Task description: Reproduce the data in full, exactly as given, leaving images out.

Top of Provided material

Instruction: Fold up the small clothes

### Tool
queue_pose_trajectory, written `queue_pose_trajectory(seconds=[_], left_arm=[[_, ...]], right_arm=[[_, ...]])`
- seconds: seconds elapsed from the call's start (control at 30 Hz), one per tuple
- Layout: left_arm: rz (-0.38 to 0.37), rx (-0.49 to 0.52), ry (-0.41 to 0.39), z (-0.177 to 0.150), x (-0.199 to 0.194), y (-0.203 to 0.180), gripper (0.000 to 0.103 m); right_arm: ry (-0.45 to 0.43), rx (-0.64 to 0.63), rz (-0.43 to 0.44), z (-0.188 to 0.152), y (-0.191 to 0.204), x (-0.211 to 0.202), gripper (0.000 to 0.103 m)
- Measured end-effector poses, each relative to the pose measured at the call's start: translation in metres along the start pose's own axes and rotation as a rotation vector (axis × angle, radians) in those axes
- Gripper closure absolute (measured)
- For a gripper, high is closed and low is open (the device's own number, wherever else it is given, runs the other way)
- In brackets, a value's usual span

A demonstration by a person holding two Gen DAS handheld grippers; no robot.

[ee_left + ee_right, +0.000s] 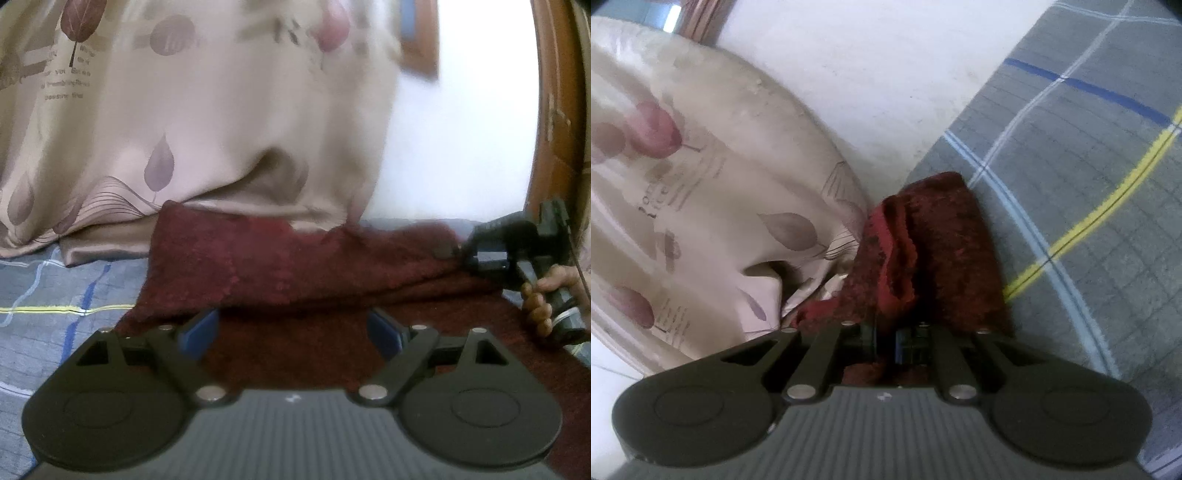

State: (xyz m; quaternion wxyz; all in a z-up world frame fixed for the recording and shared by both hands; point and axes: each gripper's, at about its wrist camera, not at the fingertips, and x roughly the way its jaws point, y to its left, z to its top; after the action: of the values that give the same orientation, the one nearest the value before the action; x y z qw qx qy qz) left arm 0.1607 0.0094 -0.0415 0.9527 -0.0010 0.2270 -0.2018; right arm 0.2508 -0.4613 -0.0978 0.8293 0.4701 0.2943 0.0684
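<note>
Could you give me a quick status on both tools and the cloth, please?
Left tool open, over the cloth's near edge. Right tool shut on the dark red cloth, edge bunched. Curtain hangs against the cloth's far side.

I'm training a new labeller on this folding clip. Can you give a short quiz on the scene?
1. True or false: the right gripper is shut on the maroon cloth.
2. The left gripper is: A open, B shut.
3. What pattern does the grey bedsheet carry?

Key: 1 true; 2 A, open with the cloth lying between its fingers; 3 a check of blue, white and yellow lines.
</note>
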Motion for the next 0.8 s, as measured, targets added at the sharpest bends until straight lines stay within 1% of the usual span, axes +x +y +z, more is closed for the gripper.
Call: queue_pose_trajectory(seconds=[0.03, 0.1, 0.17, 0.23, 0.27, 0.3, 0.33, 0.37, 0.4, 0.43, 0.47, 0.5, 0.53, 0.63, 0.73, 0.8], left_arm=[[0.004, 0.002, 0.003, 0.0, 0.0, 0.0, 0.015], [0.009, 0.01, 0.009, -0.001, -0.001, 0.0, 0.015], [0.017, 0.015, 0.011, 0.002, -0.007, 0.002, 0.015], [0.006, 0.009, 0.006, 0.006, -0.018, 0.002, 0.015], [0.001, 0.014, 0.007, 0.008, -0.025, 0.002, 0.015], [0.0, 0.023, 0.011, 0.01, -0.033, 0.002, 0.015], [-0.004, 0.031, 0.015, 0.012, -0.043, 0.002, 0.015], [-0.012, 0.033, 0.018, 0.013, -0.052, 0.002, 0.015], [-0.029, 0.029, 0.025, 0.013, -0.064, 0.004, 0.015], [-0.037, 0.025, 0.033, 0.012, -0.072, 0.005, 0.015], [-0.045, 0.02, 0.044, 0.011, -0.084, 0.007, 0.015], [-0.055, 0.014, 0.05, 0.008, -0.092, 0.008, 0.015], [-0.068, 0.004, 0.058, 0.004, -0.105, 0.009, 0.015], [-0.076, -0.016, 0.079, -0.011, -0.137, 0.013, 0.015], [-0.084, -0.055, 0.094, -0.026, -0.166, 0.018, 0.015], [-0.11, -0.104, 0.105, -0.036, -0.182, 0.025, 0.015]], right_arm=[[0.01, 0.012, -0.014, -0.001, -0.003, 0.0, 0.096], [0.01, 0.019, -0.014, -0.001, -0.004, 0.001, 0.096], [-0.003, 0.041, 0.007, -0.002, -0.004, -0.006, 0.089], [-0.018, 0.057, -0.002, -0.002, -0.003, -0.018, 0.077], [-0.017, 0.049, -0.015, -0.002, -0.001, -0.026, 0.074], [-0.014, 0.025, -0.019, -0.004, 0.002, -0.038, 0.069], [-0.011, -0.012, -0.022, -0.008, 0.008, -0.053, 0.061], [-0.005, -0.048, -0.025, -0.013, 0.013, -0.07, 0.056], [0.01, -0.081, -0.021, -0.02, 0.019, -0.085, 0.045], [0.038, -0.114, -0.005, -0.029, 0.024, -0.104, 0.037], [0.068, -0.143, 0.019, -0.042, 0.028, -0.126, 0.034], [0.088, -0.162, 0.025, -0.052, 0.03, -0.142, 0.031], [0.117, -0.191, 0.015, -0.066, 0.031, -0.163, 0.031], [0.173, -0.243, -0.031, -0.106, 0.03, -0.213, 0.03], [0.191, -0.271, -0.076, -0.14, 0.027, -0.254, 0.03], [0.196, -0.262, -0.073, -0.158, 0.024, -0.275, 0.03]])
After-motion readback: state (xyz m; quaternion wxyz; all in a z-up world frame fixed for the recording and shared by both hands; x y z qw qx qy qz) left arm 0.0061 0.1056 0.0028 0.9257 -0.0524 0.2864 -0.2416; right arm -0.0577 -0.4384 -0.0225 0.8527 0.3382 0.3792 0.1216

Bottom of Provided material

Exercise result:
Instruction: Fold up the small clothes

### Tool
queue_pose_trajectory, written `queue_pose_trajectory(seconds=[_], left_arm=[[_, ...]], right_arm=[[_, ...]])`
- seconds: seconds elapsed from the call's start (control at 30 Hz), one per tuple
- Layout: left_arm: rz (-0.38 to 0.37), rx (-0.49 to 0.52), ry (-0.41 to 0.39), z (-0.177 to 0.150), x (-0.199 to 0.194), y (-0.203 to 0.180), gripper (0.000 to 0.103 m); right_arm: ry (-0.45 to 0.43), rx (-0.64 to 0.63), rz (-0.43 to 0.44), z (-0.188 to 0.152), y (-0.191 to 0.204), x (-0.211 to 0.202), gripper (0.000 to 0.103 m)
- Measured end-effector poses, each relative to the pose measured at the call's start: translation in metres along the start pose's own axes and rotation as a rotation vector (axis × angle, radians) in those axes
- Gripper closure absolute (measured)
- For a gripper, high is closed and low is open (the device's own number, wherever else it is given, runs the other way)
- In brackets, a value's usual span

A demonstration by a person holding two Gen DAS handheld grippers; no robot.

[ee_left + ee_right, +0.000s] 

State: (xyz m; quaternion wxyz; all in a z-up world frame fixed for the recording and shared by both hands; point and axes: each gripper's, at about its wrist camera, not at the fingertips, and x roughly the way its jaws point, y to its left, z to its top; after the action: of the values that give the same orientation, the one nearest the value before the action; x y z qw qx qy qz) left arm 0.1607 0.0094 -0.0415 0.9527 -0.0010 0.2270 -0.2018; right arm 0.2508 -0.4613 -0.0978 0.8293 0.4701 0.2943 0.0684
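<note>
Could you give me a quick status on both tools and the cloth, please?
Left tool open, over the cloth's near edge. Right tool shut on the dark red cloth, edge bunched. Curtain hangs against the cloth's far side.

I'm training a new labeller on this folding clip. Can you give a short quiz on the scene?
1. True or false: the right gripper is shut on the maroon cloth.
2. The left gripper is: A open, B shut.
3. What pattern does the grey bedsheet carry?

Key: 1 true; 2 A, open with the cloth lying between its fingers; 3 a check of blue, white and yellow lines.
</note>
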Motion for the next 0.8 s, as measured, targets added at the sharpest bends until straight lines stay within 1% of the usual span, axes +x +y +z, more is closed for the gripper.
Call: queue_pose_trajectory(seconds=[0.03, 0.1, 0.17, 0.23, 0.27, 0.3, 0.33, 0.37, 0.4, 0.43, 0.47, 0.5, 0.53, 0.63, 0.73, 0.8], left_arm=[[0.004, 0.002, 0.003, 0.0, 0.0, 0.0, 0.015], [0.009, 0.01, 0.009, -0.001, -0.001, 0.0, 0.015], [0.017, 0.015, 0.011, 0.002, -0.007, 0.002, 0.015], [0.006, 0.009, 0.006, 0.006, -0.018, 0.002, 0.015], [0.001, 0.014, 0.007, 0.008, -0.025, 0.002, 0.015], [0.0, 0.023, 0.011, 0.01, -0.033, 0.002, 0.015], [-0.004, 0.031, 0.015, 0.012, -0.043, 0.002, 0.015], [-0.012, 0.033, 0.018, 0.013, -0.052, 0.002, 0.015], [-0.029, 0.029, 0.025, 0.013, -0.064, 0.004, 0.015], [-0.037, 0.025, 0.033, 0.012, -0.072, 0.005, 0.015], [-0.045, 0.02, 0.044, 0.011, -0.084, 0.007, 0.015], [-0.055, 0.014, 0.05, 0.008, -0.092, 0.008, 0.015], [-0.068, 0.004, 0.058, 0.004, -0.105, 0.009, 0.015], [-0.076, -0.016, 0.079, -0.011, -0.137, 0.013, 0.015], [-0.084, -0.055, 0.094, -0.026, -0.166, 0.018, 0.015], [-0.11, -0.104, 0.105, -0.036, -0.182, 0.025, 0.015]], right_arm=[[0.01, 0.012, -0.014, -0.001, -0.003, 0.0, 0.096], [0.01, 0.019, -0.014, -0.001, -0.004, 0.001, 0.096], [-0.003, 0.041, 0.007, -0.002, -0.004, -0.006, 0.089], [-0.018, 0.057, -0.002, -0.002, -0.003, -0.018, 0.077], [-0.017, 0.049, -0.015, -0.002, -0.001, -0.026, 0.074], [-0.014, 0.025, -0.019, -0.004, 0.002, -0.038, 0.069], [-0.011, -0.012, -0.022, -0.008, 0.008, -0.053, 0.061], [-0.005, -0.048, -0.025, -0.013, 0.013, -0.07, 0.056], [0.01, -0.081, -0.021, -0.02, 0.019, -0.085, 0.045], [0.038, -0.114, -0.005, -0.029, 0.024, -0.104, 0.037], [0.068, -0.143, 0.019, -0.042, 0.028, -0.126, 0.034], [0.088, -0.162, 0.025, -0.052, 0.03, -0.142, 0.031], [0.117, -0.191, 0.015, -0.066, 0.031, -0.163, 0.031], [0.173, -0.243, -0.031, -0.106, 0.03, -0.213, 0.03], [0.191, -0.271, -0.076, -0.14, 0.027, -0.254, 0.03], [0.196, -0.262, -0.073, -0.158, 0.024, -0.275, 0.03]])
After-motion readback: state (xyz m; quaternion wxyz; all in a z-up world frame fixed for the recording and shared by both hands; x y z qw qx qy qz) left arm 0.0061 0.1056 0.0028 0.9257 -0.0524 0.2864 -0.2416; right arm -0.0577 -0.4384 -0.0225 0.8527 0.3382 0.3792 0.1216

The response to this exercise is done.